• **PROBLEM**
Print, word for word, the opening line of the data below and every line after it through the line that contains "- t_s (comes", but not the pictures.

• **DATASET SECTION**

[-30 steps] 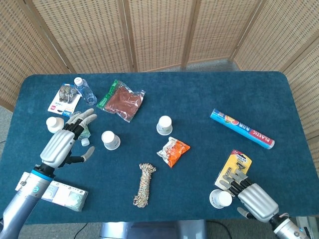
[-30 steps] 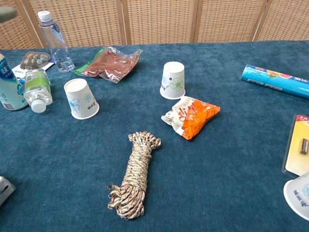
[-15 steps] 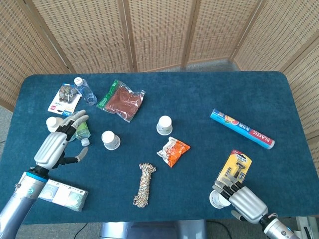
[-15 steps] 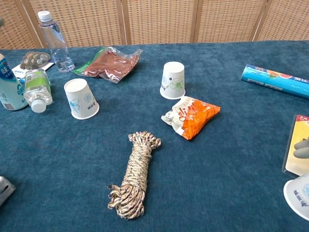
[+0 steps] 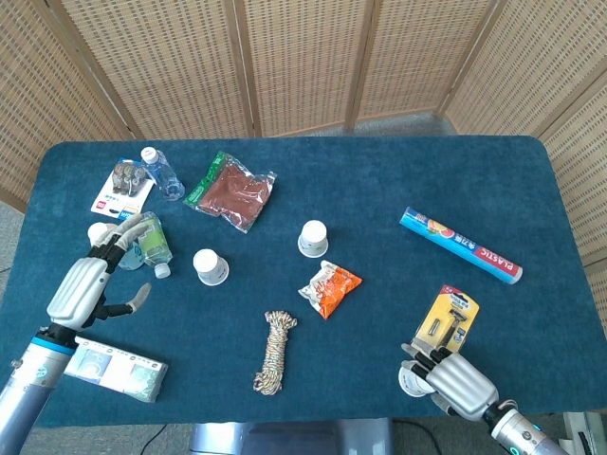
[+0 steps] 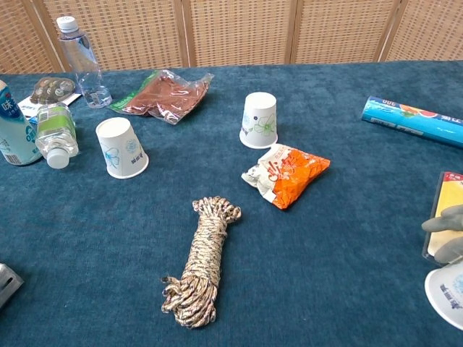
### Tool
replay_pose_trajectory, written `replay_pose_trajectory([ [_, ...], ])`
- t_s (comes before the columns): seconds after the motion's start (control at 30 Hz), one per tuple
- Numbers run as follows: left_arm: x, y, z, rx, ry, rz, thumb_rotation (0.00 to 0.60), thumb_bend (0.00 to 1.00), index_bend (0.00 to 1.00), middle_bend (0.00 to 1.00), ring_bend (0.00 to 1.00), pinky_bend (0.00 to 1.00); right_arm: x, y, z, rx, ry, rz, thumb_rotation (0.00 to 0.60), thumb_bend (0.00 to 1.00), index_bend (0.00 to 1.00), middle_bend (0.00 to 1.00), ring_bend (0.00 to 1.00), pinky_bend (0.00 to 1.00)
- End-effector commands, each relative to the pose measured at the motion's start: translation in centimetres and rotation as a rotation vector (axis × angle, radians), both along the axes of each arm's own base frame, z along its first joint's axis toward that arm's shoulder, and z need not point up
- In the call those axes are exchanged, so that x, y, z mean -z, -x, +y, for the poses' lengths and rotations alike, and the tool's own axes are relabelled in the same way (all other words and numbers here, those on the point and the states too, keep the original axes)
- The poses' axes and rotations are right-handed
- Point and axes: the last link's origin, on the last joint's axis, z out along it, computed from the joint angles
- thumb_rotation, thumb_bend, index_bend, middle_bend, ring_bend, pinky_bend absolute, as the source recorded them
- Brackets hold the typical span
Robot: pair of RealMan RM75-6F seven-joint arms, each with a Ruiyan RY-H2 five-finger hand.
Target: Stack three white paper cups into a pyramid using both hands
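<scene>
Three white paper cups stand upside down and apart on the blue table. One cup (image 5: 211, 267) (image 6: 121, 148) is left of centre, a second cup (image 5: 313, 239) (image 6: 260, 121) is at the middle, and the third cup (image 5: 411, 380) (image 6: 446, 293) is by the front right edge. My right hand (image 5: 457, 387) lies against the right side of the third cup, fingers (image 6: 446, 233) reaching over it without a clear grip. To the left my left hand (image 5: 88, 277) hovers with fingers spread and holds nothing; the chest view does not show it.
A coiled rope (image 5: 275, 351) and an orange snack bag (image 5: 329, 287) lie between the cups. A razor pack (image 5: 448, 320) sits just beyond the right hand, a blue foil roll (image 5: 460, 245) farther back. Bottles (image 5: 147, 245), a brown bag (image 5: 230, 190) and a tissue pack (image 5: 114, 368) crowd the left.
Both hands have drawn back toward the front edge. The left hand moved left, away from the left cup. The right hand slid down beside the third cup. No cup has moved.
</scene>
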Motion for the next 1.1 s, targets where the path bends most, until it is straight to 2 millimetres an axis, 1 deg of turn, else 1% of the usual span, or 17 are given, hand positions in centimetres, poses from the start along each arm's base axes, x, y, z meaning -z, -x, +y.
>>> replay_pose_trajectory([
  [0.03,-0.2,0.2,-0.1,-0.006,-0.008,-0.005,0.600,0.46,0.00,0.00,0.00,0.02,0.0,-0.1,-0.1,0.000,0.003,-0.007,0.600,0.54,0.27,0.11,0.01,0.50],
  [0.13,-0.3,0.5,-0.2,-0.013,-0.014,-0.013,0.600,0.46,0.00,0.00,0.00,0.03,-0.1,-0.2,-0.3,0.002,0.006,-0.016,0.600,0.56,0.29,0.14,0.04,0.55],
  [0.3,-0.2,0.9,-0.3,-0.019,-0.016,-0.016,0.600,0.46,0.00,0.00,0.00,0.04,-0.1,-0.4,-0.4,0.009,0.013,-0.031,0.600,0.57,0.31,0.17,0.07,0.58],
  [0.43,-0.2,1.0,-0.3,-0.019,-0.016,-0.019,0.600,0.46,0.00,0.00,0.00,0.04,-0.7,-1.0,-1.0,0.015,0.043,-0.056,0.600,0.56,0.31,0.17,0.09,0.59],
  [0.67,-0.5,1.0,-0.4,-0.010,-0.027,-0.023,0.600,0.46,0.00,0.00,0.00,0.04,-1.9,-3.3,-2.5,0.005,0.089,-0.123,0.600,0.55,0.31,0.17,0.09,0.59],
  [0.83,-0.7,1.1,-0.8,-0.006,-0.031,-0.023,0.600,0.46,0.01,0.00,0.00,0.05,-2.6,-5.6,-4.1,-0.008,0.099,-0.181,0.600,0.55,0.31,0.17,0.09,0.59],
  [1.1,-0.8,1.3,-2.0,0.005,-0.022,-0.012,0.600,0.46,0.01,0.00,0.00,0.05,-2.2,-8.6,-6.8,-0.003,0.077,-0.217,0.600,0.55,0.31,0.17,0.09,0.59],
])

• **THE ANSWER**
[-30 steps] 
[-30 steps] 
[-15 steps] 
[-15 steps] 
[+0 steps] 
[+0 steps] 
### Tool
replay_pose_trajectory, written `replay_pose_trajectory([ [_, ...], ])`
- t_s (comes before the columns): seconds after the motion's start (control at 30 Hz), one per tuple

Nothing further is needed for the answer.